> WHAT THIS TASK INVOLVES
Repeat every line of the material, character for character.

> GIVEN DATA
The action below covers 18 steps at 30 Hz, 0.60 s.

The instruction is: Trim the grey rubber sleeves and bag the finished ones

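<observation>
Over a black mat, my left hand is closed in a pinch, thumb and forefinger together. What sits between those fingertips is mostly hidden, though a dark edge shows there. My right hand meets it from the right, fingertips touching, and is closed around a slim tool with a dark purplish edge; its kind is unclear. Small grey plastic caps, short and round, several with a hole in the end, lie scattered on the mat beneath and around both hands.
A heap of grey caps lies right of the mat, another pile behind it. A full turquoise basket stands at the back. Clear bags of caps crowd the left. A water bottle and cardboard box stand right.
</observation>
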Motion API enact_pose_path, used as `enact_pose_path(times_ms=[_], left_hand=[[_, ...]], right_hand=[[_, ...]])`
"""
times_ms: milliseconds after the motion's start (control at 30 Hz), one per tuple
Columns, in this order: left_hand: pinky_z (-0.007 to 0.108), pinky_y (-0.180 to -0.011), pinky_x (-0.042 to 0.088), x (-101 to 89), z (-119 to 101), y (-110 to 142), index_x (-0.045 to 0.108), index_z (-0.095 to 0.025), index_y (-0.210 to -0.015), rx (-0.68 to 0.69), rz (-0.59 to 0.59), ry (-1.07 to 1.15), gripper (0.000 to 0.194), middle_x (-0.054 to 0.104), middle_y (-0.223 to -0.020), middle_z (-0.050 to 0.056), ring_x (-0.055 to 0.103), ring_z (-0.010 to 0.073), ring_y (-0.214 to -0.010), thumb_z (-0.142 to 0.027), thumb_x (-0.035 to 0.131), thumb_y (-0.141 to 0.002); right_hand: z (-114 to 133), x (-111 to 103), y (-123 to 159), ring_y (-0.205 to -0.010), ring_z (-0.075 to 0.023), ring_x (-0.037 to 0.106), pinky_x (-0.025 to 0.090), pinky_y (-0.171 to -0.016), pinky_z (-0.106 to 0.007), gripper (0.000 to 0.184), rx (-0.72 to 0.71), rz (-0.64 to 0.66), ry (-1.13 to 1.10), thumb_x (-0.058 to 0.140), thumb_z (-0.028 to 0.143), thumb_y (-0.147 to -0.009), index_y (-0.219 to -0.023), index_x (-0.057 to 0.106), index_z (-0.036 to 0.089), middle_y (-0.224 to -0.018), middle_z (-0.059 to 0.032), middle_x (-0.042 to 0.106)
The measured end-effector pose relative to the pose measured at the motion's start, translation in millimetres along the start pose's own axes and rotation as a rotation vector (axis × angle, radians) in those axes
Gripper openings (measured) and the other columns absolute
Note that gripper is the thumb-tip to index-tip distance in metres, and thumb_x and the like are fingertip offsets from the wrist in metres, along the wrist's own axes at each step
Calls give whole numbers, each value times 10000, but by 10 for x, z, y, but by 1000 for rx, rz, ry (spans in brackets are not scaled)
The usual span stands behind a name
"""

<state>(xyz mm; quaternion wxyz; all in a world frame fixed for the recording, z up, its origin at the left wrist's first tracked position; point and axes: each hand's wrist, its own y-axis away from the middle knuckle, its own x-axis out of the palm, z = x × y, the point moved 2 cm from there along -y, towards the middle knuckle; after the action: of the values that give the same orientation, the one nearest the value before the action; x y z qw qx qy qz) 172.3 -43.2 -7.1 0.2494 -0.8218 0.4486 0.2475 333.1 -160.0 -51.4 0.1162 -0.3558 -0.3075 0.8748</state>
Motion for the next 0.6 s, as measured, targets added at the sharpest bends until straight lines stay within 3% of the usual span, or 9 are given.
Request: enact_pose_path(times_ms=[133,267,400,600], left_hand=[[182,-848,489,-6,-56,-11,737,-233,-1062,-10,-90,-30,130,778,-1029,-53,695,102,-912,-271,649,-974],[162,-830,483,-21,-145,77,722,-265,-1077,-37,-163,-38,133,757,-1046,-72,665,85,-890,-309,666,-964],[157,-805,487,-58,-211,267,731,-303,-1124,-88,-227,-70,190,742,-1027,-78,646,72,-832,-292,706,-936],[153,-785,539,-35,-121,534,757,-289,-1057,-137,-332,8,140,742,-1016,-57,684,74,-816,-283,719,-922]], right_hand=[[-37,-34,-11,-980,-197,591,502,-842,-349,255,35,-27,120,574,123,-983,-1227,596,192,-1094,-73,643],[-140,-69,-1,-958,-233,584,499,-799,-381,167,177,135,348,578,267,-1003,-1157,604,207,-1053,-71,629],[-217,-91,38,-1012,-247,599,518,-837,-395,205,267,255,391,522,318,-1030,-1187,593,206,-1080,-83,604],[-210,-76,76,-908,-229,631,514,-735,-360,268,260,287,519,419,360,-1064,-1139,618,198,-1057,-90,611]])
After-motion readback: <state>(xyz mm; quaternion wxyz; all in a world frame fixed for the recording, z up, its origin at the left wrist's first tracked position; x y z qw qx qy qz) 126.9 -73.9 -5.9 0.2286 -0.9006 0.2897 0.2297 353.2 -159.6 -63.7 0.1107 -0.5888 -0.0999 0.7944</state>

> RESPONSE BELOW
The action below covers 18 steps at 30 Hz, 0.60 s.

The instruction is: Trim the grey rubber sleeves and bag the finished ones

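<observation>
Over a black mat, my left hand is closed in a pinch, thumb and forefinger together. What sits between those fingertips is mostly hidden, though a dark edge shows there. My right hand meets it from the right, fingertips touching, and is closed around a slim tool with a dark purplish edge; its kind is unclear. Small grey plastic caps, short and round, several with a hole in the end, lie scattered on the mat beneath and around both hands.
A heap of grey caps lies right of the mat, another pile behind it. A full turquoise basket stands at the back. Clear bags of caps crowd the left. A water bottle and cardboard box stand right.
</observation>
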Motion API enact_pose_path, used as `enact_pose_path(times_ms=[_], left_hand=[[_, ...]], right_hand=[[_, ...]])`
"""
times_ms: milliseconds after the motion's start (control at 30 Hz), one per tuple
Columns, in this order: left_hand: pinky_z (-0.007 to 0.108), pinky_y (-0.180 to -0.011), pinky_x (-0.042 to 0.088), x (-101 to 89), z (-119 to 101), y (-110 to 142), index_x (-0.045 to 0.108), index_z (-0.095 to 0.025), index_y (-0.210 to -0.015), rx (-0.68 to 0.69), rz (-0.59 to 0.59), ry (-1.07 to 1.15), gripper (0.000 to 0.194), middle_x (-0.054 to 0.104), middle_y (-0.223 to -0.020), middle_z (-0.050 to 0.056), ring_x (-0.055 to 0.103), ring_z (-0.010 to 0.073), ring_y (-0.214 to -0.010), thumb_z (-0.142 to 0.027), thumb_x (-0.035 to 0.131), thumb_y (-0.141 to 0.002); right_hand: z (-114 to 133), x (-111 to 103), y (-123 to 159), ring_y (-0.205 to -0.010), ring_z (-0.075 to 0.023), ring_x (-0.037 to 0.106), pinky_x (-0.025 to 0.090), pinky_y (-0.171 to -0.016), pinky_z (-0.106 to 0.007), gripper (0.000 to 0.184), rx (-0.72 to 0.71), rz (-0.64 to 0.66), ry (-1.13 to 1.10), thumb_x (-0.058 to 0.140), thumb_z (-0.028 to 0.143), thumb_y (-0.147 to -0.009), index_y (-0.219 to -0.023), index_x (-0.057 to 0.106), index_z (-0.036 to 0.089), middle_y (-0.224 to -0.018), middle_z (-0.059 to 0.032), middle_x (-0.042 to 0.106)
The measured end-effector pose relative to the pose measured at the motion's start, translation in millimetres along the start pose's own axes and rotation as a rotation vector (axis × angle, radians) in those axes
Gripper openings (measured) and the other columns absolute
Note that gripper is the thumb-tip to index-tip distance in metres, and thumb_x and the like are fingertip offsets from the wrist in metres, along the wrist's own axes at each step
Calls give whole numbers, each value times 10000, but by 10 for x, z, y, but by 1000 for rx, rz, ry (spans in brackets are not scaled)
The usual span stands behind a name
"""

<state>(xyz mm; quaternion wxyz; all in a world frame fixed for the recording, z up, its origin at the left wrist's first tracked position; point and axes: each hand's wrist, its own y-axis away from the middle knuckle, its own x-axis out of the palm, z = x × y, the point moved 2 cm from there along -y, towards the middle knuckle; after the action: of the values that give the same orientation, the one nearest the value before the action; x y z qw qx qy qz) 172.3 -43.2 -7.1 0.2494 -0.8218 0.4486 0.2475 333.1 -160.0 -51.4 0.1162 -0.3558 -0.3075 0.8748</state>
Motion for the next 0.6 s, as measured, targets added at the sharpest bends until straight lines stay within 3% of the usual span, or 9 are given.
Request: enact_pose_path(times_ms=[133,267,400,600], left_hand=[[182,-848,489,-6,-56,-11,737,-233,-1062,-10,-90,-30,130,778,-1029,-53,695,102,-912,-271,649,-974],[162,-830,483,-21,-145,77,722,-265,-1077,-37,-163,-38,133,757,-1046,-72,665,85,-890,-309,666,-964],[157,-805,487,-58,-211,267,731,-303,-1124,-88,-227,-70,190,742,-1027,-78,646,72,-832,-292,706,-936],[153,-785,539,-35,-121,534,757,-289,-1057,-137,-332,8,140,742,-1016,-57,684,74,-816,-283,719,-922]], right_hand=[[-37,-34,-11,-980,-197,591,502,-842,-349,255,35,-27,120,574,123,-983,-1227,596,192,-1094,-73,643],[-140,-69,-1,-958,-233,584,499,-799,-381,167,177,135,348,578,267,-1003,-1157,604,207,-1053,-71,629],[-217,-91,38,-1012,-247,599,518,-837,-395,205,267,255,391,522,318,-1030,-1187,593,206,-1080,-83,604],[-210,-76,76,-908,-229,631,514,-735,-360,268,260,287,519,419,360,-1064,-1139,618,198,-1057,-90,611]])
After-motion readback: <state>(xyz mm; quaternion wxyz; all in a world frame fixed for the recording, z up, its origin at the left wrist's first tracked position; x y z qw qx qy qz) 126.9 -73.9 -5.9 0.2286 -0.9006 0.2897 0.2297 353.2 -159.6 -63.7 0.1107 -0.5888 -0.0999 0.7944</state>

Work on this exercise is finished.